Objective: To identify, in caregivers of patients with Alzheimer's disease (AD) dementia, factors associated with subjective (personal, physical, emotional, and social) and objective (informal caregiver time and costs) caregiver burden.
Design: Prospective longitudinal European observational study: post-hoc analysis.
Setting: Clinic.
Participants: Community-dwelling patients in France and Germany aged ≥ 55 years (n = 969) with probable AD and their informal caregivers.

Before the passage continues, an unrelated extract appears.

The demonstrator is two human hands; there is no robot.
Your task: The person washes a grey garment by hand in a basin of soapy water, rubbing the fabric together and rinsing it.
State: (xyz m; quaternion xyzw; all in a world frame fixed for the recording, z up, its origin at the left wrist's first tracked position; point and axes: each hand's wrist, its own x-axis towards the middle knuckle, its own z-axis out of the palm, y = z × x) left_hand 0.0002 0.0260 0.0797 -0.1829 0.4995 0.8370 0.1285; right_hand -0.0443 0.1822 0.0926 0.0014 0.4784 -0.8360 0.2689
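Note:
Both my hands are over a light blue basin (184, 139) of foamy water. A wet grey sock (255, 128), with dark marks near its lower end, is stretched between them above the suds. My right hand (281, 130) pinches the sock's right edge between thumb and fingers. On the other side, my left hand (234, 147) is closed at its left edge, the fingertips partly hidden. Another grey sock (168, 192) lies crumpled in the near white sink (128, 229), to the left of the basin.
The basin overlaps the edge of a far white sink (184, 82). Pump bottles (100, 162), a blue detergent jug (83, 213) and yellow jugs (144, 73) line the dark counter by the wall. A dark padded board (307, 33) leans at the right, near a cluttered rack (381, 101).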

Measurements: Mini-Mental State Examination (MMSE), Alzheimer's Disease Cooperative Study-Activities of Daily Living (ADCS-ADL), 12-item Neuropsychiatric Inventory (NPI-12), Zarit Burden Interview (ZBI), informal caregiver basic and instrumental ADL hours (Resource Utilization in Dementia instrument), and informal caregiver costs. Mixed-effect models of repeated measures (MMRM) were run, including baseline and time-dependent covariates (change from baseline [CFB] to 18 months in MMSE, ADCS-ADL, and NPI-12 scores) associated with CFB in ZBI score/informal caregiver time over 36 months (analyzed using linear regression models) and informal caregiver costs over 36 months (analyzed using generalized linear models).
Results: Greater decline in patient function (ADCS-ADL) over 18 months was associated with increased subjective caregiver burden (ZBI), hours, and costs over 36 months. Increased behavioral problems (NPI-12) over 18 months also negatively impacted ZBI. Cognitive decline (MMSE) over 18 months did not affect change in caregiver burden.
Conclusions: Long-term informal caregiver burden was driven by worsening functional abilities and behavioral symptoms but not cognitive decline, over 18 months in community-dwelling patients with AD dementia. Identifying the drivers of caregiver burden could highlight areas in which interventions may benefit both caregivers and patients.
Keywords: caregiver burden; healthcare research; informal care; informal care costs; longitudinal study.